Common Equity Tier 1 capital ratio is expected to be negatively impacted by pending supervisory assessments and the strategic update recently announced. But it is expected to remain around 13% through 2019. At the end of 2019, Leverage Ratio (fully loaded) will be above 4%, and risk weighted assets and Leverage exposure are likely to be lower than the 2018 level.

The company expects revenues for 2019 to be essentially lower year over year. This decline should mainly be due to its exit from Equities Sales & Trading business.

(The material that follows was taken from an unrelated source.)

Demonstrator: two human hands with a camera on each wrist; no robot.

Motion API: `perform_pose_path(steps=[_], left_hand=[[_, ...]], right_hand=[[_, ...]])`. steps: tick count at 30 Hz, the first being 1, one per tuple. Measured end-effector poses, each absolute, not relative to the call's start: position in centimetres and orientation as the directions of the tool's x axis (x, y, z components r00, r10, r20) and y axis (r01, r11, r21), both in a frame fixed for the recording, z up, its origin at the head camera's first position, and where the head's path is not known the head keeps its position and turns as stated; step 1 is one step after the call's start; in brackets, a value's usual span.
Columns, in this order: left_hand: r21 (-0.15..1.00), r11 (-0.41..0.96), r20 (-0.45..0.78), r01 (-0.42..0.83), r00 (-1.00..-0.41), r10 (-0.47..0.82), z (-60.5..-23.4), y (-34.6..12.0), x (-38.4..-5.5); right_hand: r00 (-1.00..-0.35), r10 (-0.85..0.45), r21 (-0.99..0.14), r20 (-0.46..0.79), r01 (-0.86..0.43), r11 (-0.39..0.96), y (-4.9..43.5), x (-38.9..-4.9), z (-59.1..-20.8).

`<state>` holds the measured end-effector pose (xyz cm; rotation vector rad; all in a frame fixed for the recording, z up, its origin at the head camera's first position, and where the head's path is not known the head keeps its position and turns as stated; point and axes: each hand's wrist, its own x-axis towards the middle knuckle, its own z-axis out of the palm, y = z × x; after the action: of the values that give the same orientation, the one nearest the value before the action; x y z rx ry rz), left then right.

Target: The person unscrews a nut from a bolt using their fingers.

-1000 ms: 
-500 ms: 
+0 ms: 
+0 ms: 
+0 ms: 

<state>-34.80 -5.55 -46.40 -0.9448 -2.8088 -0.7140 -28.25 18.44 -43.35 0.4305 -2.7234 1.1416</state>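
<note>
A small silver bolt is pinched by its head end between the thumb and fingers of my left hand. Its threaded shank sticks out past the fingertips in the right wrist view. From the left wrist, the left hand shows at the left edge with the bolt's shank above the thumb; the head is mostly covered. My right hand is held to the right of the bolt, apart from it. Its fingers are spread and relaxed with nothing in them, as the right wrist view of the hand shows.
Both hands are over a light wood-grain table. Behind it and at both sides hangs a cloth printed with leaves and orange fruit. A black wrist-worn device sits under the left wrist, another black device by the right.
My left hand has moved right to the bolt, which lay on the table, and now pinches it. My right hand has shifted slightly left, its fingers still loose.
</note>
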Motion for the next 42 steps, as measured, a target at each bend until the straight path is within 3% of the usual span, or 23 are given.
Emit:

For the Group, the bank is committed to reducing adjusted costs in 2019 to €21.5 billion, and to reducing internal workforce to below 90,000 full-time employees. It expects to benefit from the run-rate impact of measures executed in 2018, as well as from the impact of German retail integration and from transformation-related business exits.

The transformation charges relate mostly to impairments in software and real estate assets, and are expected to amount up to €0.6 billion. In addition to the impairments, restructuring and severance charges of approximately €1.0 billion are expected for full-year 2019 as part of an aggregate incremental €2.3 billion of restructuring and severance between 2019 and 2022.

Further, the company anticipates an increase in provision for credit losses in 2019 from last year. Also, cost income ratio and post-tax return on tangible shareholders equity in 2019 are likely to be negatively impacted by the upfront costs to execute its strategy.

For 2019, the company forecasts net litigation charges (subject to many uncertainties) to be significantly higher than in 2018.

For Corporate Bank, revenues are likely to be essentially flat year over year. For Investment Bank, revenues might come lower. Revenues in Private Bank are likely to be essentially flat. For the year, revenues in the Capital Release Unit are expected to be significantly lower.

Segment Outlook

Corporate & Investment Bank revenues for 2019 are expected to be significantly lower than 2018, on account of unfavorable macroeconomic and financial market environment due to concerns over Brexit, U.S.-China trade relations and the general slowdown in global growth and concerns around the macro credit environment. Furthermore, the planned restructuring of the division will impact revenues with materially lower revenue contribution expected from Sales & Trading Equities. This is expected following the decision to exit this business and the costs of accelerating the wind-down of certain assets within the new Capital Release Unit. 

In Private & Commercial Bank, the company expects growth in investment and loan businesses in 2019. In the investment businesses, it plans to grow net new assets, and to continue hiring relationship managers in core markets and expects to be able to leverage pricing opportunities in a normalizing market environment. In the loan businesses, it targets to further accelerate growth in 2019 within existing risk management framework and with focus on consumer and commercial loans. Margin pressure on deposit products is likely to continue in the ongoing low interest rate environment. Also, decline in revenue base is expected as a result of business divestitures in Poland and Portugal. Given these aforementioned opposing revenue trends, PCB revenues are to remain essentially flat in 2019.

For Asset Management, AUM is expected to increase at the end of 2019. Net flows are expected to be positive across all major asset classes driven by passive and alternative investments. Also, AM revenues are likely to be essentially flat year over year. Management fees are assumed to be essentially stable. Performance and transaction fees are expected to be significantly higher than 2018, driven by an episodic Alternative Investment performance fee recognized in the second quarter of 2019.

How Have Estimates Been Moving Since Then?

Analysts were quiet during the last two month period as none of them issued any earnings estimate revisions.